Recuerdo entonces aquel agosto en que llegué a esos estudios, en que comencé a debatir con los expertos acerca de los dilemas del guión, del buen empleo de la música, de cómo conjugar textos y efectos para sugerir siempre y hacer a la gente visualizar escenarios desde lo que escuchan. Recuerdo el consejo siempre certero de Frank sobre el tiempo en el medio, el de Guevara acerca de la prontitud de la noticia, el de Pedro Pablo sobre la necesidad de ser creativos. De Martha Martínez la eficacia para el texto breve de la web. Casi de inmediato aprendí con Carlos González cómo medir el tiempo de una cortina musical, con Marilín y Maribel como dar mejor entonación y énfasis al texto leído, con Arcilio que no hay reglas cuando se trata de crear, con Jose a hablar más despacio. Con Yane la química necesaria entre los artista, la belleza de de tantos proyectos juntos. Con Moraima la maestría, el talento, la exigencia.

En Radio Florida crecí y me hice el profesional que soy. Desde esos micrófonos siento que me gané a la gente, que fui por un tiempo parte de sus vidas, que viví con ellos aquellos días de luchas tenaces que nos toca por destino a todos los cubanos. En Radio Florida cubrí la llegada de ministros, entrevisté artistas famosos, resistí los embates de huracanes y otros desastres, hice entrevistas donde me temblaban las piernas. En esos pasillos estrechos a veces lloré, me reí, comencé a pensar en trabajos y proyectos que me merecieron premios, publicaciones, aplauso. También recibí regaños, sufrí en aquella reunión donde los que no comprenden siguieron sin comprender. Pero de todos guardo el mejor de los recuerdos.

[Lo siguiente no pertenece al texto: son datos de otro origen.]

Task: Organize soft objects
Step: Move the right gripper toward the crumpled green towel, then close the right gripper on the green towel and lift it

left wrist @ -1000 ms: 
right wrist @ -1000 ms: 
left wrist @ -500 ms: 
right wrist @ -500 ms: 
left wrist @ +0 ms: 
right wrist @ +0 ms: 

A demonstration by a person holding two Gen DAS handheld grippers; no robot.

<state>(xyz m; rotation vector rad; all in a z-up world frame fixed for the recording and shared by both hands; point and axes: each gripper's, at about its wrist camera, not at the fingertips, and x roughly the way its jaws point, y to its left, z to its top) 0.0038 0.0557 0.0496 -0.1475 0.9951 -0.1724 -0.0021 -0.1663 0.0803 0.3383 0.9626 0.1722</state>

Por eso en este 2 de noviembre que no puedo bajar a grabar mi crónica de abrazos y felicitaciones les regalo este texto. Sé que omito nombres, que falto a hechos, que las palabras no logran, no consiguen describir las emociones que ahora mismo embargan. Ahora que enseño radio en una prestigiosa universidad ecuatoriana, no se imaginan cuan cercano de mi sigue siendo el ejemplo de ustedes. Los hombres se construyen de pasado y de futuros, pero Radio Florida es mi presente, ahora que desando los sendero de América, ahora que soy también gracias a mi tiempo allí y definitivamente, un hombre mejor.

sábado, 10 de septiembre de 2011

Ecuador, un año después


Un año ha pasado desde que llegué a las tierras de la mitad, desde que desando los caminos del Gran Inca, de Atahualpa, de Bolívar, de Sucre. Un año desde que avión de Copa Airlines despegó de La Habana, para oprimir mi corazón e iniciar entonces la mayor de las aventuras de mi vida. Me sorprende entonces de cuán rápido se va el tiempo, de cuan efímero es todo lo humano, de cuanto puede cambiarnos la distancia. Por eso en este año de ir y venir, de creer y descreer, de entender y discrepar, llega entonces el tiempo de recuento.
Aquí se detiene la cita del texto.